You have said this a few times. It confuses me, because the middle and right strings ARE just one string. There is only one string, it is attached to A on one end and the ceiling on the other end.
 
  • #16
Thom_Silva said:
The system of equations ends up undetermined in my case. Help !

The second and third equations in my post #11 are indeed rearrangements of each other, so solving them together simply gives 1 = 1 as Kyle noted. Oops. :blushing:

Try solving the first and second equations together, or the first and third. If you get stuck, show what you did.
 
  • #17
We need one more equation to solve this...
 
  • #18
Kyle.Nemeth said:
My apologies for the confusion.
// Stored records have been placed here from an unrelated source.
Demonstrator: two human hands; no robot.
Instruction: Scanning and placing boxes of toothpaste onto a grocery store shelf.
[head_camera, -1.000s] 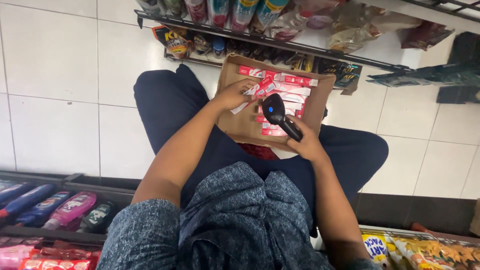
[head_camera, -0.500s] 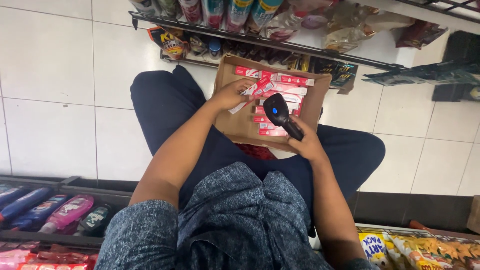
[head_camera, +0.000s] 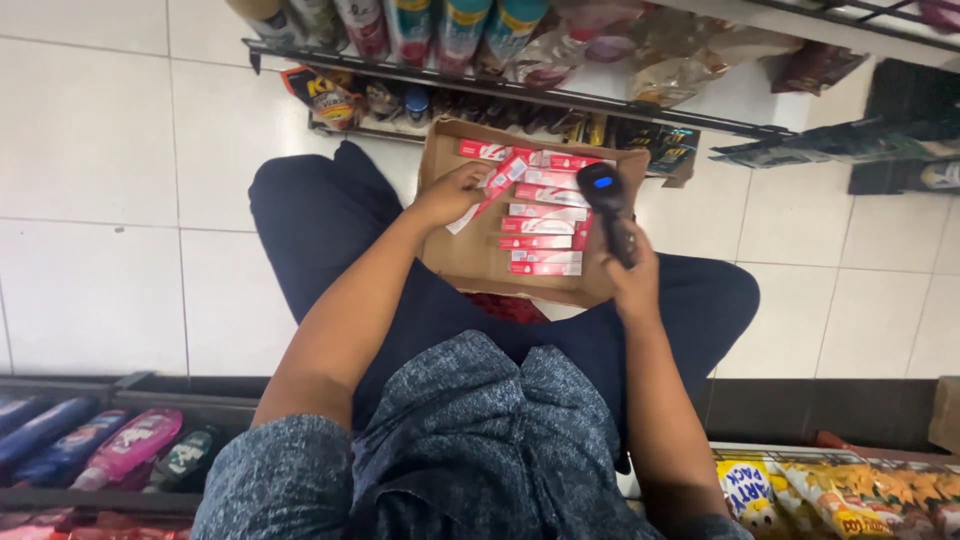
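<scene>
A brown cardboard box (head_camera: 470, 255) rests on my lap with several red and white slim cartons (head_camera: 545, 228) stacked along its right side. My left hand (head_camera: 447, 192) holds one such red and white carton (head_camera: 492, 188) tilted over the box's left half. My right hand (head_camera: 628, 275) grips a black handheld scanner (head_camera: 607, 205) with a small lit blue screen, pointed at the cartons from the box's right edge.
I am seated on a white tiled floor (head_camera: 100, 200). A low shelf (head_camera: 520, 95) of bottles and packets runs just beyond the box. Behind me lie coloured bottles (head_camera: 120, 450) at lower left and snack bags (head_camera: 830, 495) at lower right.
The scanner has swung from lying diagonally over the cartons to standing more upright at the box's right edge. My left hand keeps the tilted carton in about the same place.
</scene>
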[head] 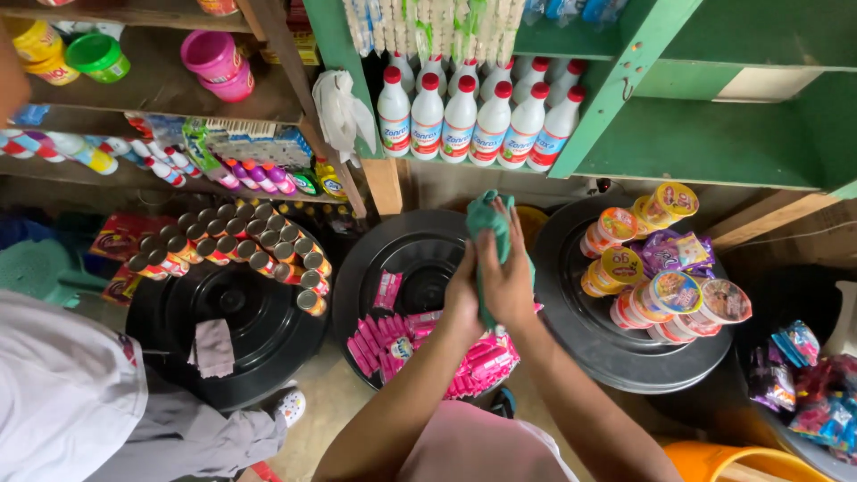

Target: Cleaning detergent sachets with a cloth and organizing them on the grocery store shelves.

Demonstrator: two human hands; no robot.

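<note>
A: Hands first. Where are they?

B: Centre of the frame, pressed together. The left hand [462, 299] and the right hand [511, 278] both close their fingers around a green cloth [488, 223], which rises out of the grip toward the shelves above.

A: Gripping it tight?

B: Fingers curl round it on both sides. The left hand's fingertips are mostly hidden behind the cloth, so how firm that side is I can only suppose.

A: What lies under them?

B: A black round lid [406, 254] at centre, with pink sachets [464, 361] spread over its lower part. The cloth is held above that lid, not touching it as far as I can see.

A: And around?

B: Right of centre, another black lid [571, 321] bears a stack of round tubs with colourful tops [665, 290]. At centre left, a third lid [259, 330] carries rows of small tins [241, 241] and a grey rag [213, 346]. Upper centre, white bottles with red caps [478, 116] stand in a row on a green shelf [714, 143]. Lower left, another person in a white garment [62, 384] sits close by.
</note>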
I'm trying to show that

aA = 2aB

Which is why I'm trying to understand the string conservation idea.
Here's a simple way to derive the acceleration constraint from the "conservation of string". (Although just playing with a piece of string should be enough for you to figure it out.)
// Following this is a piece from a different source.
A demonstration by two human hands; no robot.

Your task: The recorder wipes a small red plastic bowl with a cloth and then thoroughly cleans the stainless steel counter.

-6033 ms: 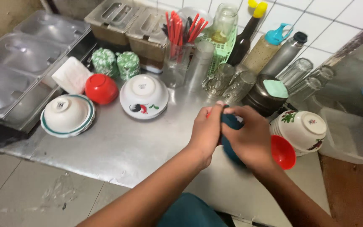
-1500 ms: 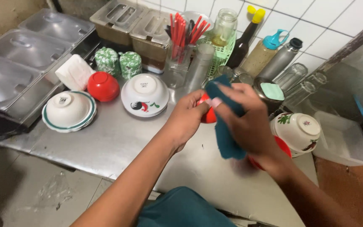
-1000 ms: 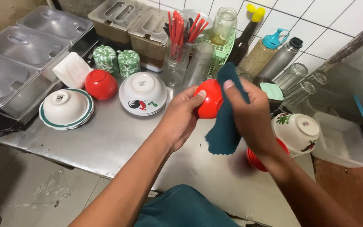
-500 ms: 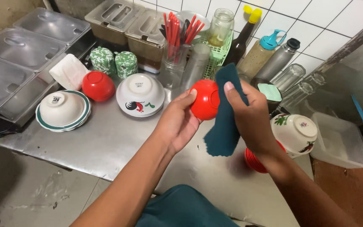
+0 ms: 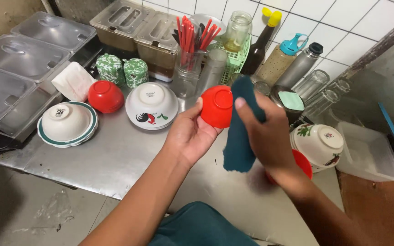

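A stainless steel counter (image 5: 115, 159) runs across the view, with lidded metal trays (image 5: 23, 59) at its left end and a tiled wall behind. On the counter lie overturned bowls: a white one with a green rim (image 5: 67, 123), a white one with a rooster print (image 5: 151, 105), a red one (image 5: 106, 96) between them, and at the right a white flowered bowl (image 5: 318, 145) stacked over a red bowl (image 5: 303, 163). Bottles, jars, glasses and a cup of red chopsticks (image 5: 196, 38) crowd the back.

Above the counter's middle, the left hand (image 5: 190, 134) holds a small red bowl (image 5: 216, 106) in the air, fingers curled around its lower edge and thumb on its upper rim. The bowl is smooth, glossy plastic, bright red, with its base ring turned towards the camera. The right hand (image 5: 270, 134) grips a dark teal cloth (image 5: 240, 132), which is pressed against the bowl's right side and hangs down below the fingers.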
Let ##x_a## be the distance below the ceiling of mass a; let ##x_b## be the distance below the ceiling of mass b. Using those distances, express the length of the string:
##L = x_a + 2x_b##.

Now take the time derivative of both sides. (Since the length doesn't change, its derivative is zero.) Do it once to get the velocities: ##0 = v_a + 2v_b##; Do it again to get the acceleration: ##0 = a_a + 2a_b##.

That tells you that ##a_a = -2a_b##. (If all you care about is the magnitude, then ##a_a = 2a_b##.)

Make sense?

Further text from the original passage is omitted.